Harney, George Julian

Harney, George Julian

 

Born Feb. 17, 1817, in Deptford; died Dec. 9, 1897, in Richmond, Surrey. Figure in the British workers’ movement, one of the leaders of left-wing Chartism (adherents of “physical force”).

Born into a seaman’s family, Harney was a printer and a journalist. He participated in the creation of the London Workers’ Association (1836) and in 1838 founded the revolutionary London Democratic Association. In 1842 he became a staff member and then the editor of the central organ of the Chartists, The Northern Star (until 1849), and of other Chartist publications.
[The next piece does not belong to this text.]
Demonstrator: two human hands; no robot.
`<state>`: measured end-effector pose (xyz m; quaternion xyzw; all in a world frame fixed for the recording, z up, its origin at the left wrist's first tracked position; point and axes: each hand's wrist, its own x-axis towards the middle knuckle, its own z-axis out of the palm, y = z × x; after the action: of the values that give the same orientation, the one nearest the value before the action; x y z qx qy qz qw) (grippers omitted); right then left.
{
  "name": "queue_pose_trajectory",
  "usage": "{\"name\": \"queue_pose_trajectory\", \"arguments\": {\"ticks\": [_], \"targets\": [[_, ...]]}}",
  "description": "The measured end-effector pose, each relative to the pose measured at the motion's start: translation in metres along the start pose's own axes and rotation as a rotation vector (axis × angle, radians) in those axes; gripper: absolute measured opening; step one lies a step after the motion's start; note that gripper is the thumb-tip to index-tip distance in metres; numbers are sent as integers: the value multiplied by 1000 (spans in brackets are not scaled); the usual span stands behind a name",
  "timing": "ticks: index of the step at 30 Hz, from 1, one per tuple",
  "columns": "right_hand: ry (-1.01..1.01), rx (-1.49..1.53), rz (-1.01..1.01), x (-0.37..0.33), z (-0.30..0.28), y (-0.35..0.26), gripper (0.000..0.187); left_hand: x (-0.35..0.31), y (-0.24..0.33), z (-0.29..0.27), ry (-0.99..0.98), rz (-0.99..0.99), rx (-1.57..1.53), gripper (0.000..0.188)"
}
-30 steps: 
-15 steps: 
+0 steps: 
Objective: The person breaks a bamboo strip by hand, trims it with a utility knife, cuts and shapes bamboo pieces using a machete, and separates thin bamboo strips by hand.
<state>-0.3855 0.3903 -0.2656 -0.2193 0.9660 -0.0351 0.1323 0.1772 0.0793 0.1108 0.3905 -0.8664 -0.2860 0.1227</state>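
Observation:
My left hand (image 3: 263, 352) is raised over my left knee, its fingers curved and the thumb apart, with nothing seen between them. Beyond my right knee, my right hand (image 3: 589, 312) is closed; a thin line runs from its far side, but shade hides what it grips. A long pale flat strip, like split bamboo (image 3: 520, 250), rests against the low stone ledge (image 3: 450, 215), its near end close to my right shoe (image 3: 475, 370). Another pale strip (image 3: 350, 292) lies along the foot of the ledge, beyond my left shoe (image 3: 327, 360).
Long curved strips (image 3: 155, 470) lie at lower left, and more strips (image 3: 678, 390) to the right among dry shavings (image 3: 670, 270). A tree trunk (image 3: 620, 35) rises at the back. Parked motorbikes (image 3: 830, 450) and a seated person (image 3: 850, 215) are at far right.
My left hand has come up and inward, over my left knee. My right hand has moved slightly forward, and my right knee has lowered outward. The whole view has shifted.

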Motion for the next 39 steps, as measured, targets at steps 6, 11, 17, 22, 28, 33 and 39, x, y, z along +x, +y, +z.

In the 1840’s he became close friends with K. Marx and F. Engels. He was one of the organizers of the international society Fraternal Democrats (1845) and a member of the Union of Communists. However, Harney, like most Chartists, failed to absorb fully the ideas of scientific communism. In 1851, as the Chartist movement was declining, Harney began to follow the petit-bourgeois democrats and temporarily strayed from the proletarian movement. During 1862-88 (with hiatuses) he lived in the U. S. He was a member of the First International.

REFERENCES

Marx, K., and F. Engels. Soch., 2nd ed., vols. 4-7, 27-30, 32-39. (See Index.)
Kunin, B. E. “G. J. Harney.” In the collection Marks i Engel’s i pervye proletarskie revoliutsionery. Moscow, 1961.